専務理事・岡見浩子さんは 「いろんな人に会って色々なことを聞くと、『そういう考え方の人もいるんだ』ということが分かってくる。それで、それが多様性になって人間が寛容になっていく。そういうような人間に育って欲しい」と語る。
8月18日、坂本光央さん(小学5年生)と前田佳菜絵さん(中学1年生)が取材に出かけたのは、日本聴導犬協会八王子支部での「聴導犬」説明会&オープンデイ。二人が聴導犬をテーマにしたきっかけは、前田さんが街で補助犬をみかけたこと。「見たことがなかったから、補助犬っていうのに興味を持って、で聴導犬っていうのを知って、えっそんなのいたんだって」と前田さん。
耳の不自由な人に、生活に必要な音を知らせる聴導犬。日本聴導犬協会会長・有馬もとさんの「聴導犬の数というのは、イギリスが1600頭。日本ではだいたい52頭がいま働いている」等の話を聞き、前田さんは、「記事を書いて、少しでも聴導犬の普及に繋がればいいなと思いました」と話す。
米山菜子さん(高校2年生)は「カラーコンタクトレンズ」に注目した。「やりたいと思ったのは、周囲の子がいっぱいつけていて、『何でつけているの』って。で聞いていくと、『何でそんな使い方をしちゃうの?』っていう友だちへの心配への気持ちもあったので」と、眼科医に取材した。取材を受けた道玄坂糸井眼科医院糸井素純医院長は、「大事なのは、眼科医に処方してもらって、正しい使い方をして貰う。それで正しい物を選ぶんだけれど、それがトラブルを生むこともあるので、それをまた診てもらう。みんなの口から同年代の人に伝われば、僕が言うよりは説得力があるのと思いますので」と、取材を歓迎する。

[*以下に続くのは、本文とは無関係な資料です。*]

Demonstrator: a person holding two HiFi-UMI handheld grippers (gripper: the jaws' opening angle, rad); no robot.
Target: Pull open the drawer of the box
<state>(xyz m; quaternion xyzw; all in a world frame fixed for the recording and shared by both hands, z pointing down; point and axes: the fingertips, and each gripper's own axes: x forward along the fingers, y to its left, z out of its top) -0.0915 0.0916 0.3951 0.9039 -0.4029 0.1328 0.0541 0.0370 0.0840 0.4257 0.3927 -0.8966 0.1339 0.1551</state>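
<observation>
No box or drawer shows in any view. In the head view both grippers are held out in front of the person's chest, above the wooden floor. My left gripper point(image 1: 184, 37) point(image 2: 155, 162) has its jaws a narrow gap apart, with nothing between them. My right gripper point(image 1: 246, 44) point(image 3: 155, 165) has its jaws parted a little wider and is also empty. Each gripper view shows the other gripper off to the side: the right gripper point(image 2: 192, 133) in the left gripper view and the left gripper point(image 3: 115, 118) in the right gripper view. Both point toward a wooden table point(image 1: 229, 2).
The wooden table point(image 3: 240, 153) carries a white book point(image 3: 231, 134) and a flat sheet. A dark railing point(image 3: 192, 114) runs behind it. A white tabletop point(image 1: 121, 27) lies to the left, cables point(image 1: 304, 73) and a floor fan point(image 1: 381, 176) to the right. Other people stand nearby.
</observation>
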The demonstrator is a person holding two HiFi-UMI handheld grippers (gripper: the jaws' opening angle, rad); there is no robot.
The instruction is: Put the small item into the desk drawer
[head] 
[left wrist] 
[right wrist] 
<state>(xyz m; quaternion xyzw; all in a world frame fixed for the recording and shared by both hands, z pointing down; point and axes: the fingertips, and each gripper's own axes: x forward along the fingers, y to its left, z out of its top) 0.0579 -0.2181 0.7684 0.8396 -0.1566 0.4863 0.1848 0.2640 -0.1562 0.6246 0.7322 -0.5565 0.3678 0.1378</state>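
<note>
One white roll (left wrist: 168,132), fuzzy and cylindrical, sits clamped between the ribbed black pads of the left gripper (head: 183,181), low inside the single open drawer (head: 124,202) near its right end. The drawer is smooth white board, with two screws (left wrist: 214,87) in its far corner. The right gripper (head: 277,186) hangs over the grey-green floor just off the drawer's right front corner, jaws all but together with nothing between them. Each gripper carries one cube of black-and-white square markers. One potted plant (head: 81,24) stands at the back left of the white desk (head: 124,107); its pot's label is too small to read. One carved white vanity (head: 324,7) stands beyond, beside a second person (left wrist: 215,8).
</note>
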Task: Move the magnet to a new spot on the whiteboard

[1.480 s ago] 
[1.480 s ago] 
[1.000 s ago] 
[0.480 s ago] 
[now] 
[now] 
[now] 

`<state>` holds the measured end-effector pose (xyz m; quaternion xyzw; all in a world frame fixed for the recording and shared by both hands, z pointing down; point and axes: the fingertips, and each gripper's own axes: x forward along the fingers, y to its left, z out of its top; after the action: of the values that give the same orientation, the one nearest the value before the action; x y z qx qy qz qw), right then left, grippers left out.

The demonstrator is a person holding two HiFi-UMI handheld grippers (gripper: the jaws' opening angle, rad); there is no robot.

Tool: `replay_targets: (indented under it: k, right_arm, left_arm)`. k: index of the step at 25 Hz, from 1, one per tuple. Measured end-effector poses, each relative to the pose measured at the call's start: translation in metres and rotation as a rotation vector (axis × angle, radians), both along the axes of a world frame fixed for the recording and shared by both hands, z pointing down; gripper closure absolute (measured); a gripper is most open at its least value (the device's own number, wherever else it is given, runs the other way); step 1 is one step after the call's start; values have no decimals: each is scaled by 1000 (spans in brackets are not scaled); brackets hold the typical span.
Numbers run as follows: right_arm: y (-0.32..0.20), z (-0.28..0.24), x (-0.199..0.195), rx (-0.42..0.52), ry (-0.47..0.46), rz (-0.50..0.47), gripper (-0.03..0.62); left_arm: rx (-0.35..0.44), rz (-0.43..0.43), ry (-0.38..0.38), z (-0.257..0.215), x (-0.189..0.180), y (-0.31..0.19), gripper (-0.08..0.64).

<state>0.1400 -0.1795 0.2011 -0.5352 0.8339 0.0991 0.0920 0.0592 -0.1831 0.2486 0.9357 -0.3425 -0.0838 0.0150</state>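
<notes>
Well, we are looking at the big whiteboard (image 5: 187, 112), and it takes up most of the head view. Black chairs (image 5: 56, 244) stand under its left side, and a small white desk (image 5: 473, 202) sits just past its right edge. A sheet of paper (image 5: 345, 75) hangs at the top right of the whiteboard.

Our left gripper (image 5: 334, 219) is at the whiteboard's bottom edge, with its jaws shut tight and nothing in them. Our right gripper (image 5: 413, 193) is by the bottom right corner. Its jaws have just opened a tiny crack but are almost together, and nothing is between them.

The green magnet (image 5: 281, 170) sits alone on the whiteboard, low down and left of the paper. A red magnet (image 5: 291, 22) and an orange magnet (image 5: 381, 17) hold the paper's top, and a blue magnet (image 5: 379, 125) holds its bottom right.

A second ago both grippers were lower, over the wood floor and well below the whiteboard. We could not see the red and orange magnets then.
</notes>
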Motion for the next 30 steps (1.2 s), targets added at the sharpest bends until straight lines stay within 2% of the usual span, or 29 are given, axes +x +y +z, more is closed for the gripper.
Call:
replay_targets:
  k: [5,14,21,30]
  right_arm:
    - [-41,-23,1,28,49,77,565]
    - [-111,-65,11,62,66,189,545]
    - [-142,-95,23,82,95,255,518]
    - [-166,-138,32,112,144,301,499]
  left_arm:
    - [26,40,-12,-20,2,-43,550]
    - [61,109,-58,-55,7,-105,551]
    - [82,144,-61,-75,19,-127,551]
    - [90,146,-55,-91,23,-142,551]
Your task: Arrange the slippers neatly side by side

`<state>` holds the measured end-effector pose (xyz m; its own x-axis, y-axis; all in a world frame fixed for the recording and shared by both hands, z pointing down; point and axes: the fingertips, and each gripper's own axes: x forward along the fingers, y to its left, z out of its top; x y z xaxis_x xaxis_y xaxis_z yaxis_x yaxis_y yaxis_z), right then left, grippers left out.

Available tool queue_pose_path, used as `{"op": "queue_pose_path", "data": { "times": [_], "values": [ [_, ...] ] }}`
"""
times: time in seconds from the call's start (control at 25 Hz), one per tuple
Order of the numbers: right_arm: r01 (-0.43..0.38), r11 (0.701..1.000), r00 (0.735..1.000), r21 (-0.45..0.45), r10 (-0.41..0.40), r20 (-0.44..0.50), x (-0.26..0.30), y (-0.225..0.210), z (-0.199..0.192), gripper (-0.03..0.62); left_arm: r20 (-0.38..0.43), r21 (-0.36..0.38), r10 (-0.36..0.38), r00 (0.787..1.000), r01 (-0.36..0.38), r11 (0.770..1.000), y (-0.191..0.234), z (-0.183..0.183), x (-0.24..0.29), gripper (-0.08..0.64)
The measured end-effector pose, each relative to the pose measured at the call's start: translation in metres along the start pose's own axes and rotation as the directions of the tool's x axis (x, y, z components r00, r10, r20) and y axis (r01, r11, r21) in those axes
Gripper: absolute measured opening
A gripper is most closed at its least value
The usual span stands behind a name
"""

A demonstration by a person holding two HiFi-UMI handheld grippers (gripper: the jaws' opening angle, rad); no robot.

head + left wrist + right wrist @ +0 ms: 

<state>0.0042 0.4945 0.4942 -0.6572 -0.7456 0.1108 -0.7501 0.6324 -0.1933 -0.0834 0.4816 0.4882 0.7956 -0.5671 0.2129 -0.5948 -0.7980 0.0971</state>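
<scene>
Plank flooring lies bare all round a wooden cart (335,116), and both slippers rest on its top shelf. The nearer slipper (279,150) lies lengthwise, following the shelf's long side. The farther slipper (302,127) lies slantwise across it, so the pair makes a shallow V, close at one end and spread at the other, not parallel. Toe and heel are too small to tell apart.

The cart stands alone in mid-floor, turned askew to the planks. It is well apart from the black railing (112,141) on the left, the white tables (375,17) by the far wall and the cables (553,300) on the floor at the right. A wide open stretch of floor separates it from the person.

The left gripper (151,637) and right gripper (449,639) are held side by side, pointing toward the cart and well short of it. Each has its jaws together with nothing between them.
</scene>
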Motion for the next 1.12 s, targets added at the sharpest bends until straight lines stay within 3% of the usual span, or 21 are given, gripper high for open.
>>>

翌日、米山さんは街でも話を聞いた。そして、「同年代でも、私とは正反対の意見を持ってるんだとか、そういう新しい発見とかもあって、いい場だなと思います」と語る。
取材は国内だけではない。イギリスを取材したメンバーもいた。2013年夏の報告会では、「心身共に自立していて刺激を受けました」「自分から動かなければ得られないものがあることに気付きました」「周りの意見に耳を傾けることが本当に大切だし、言って貰らえることに感謝しなきゃいけないんだなと」「世界の見方やモノの考え方を変えてくれました。」「皆違って、皆それでいいっていうのが分かって、とても大きな収穫です」と口々に語る。社会に関心をもって、いろんな力を蓄えよう。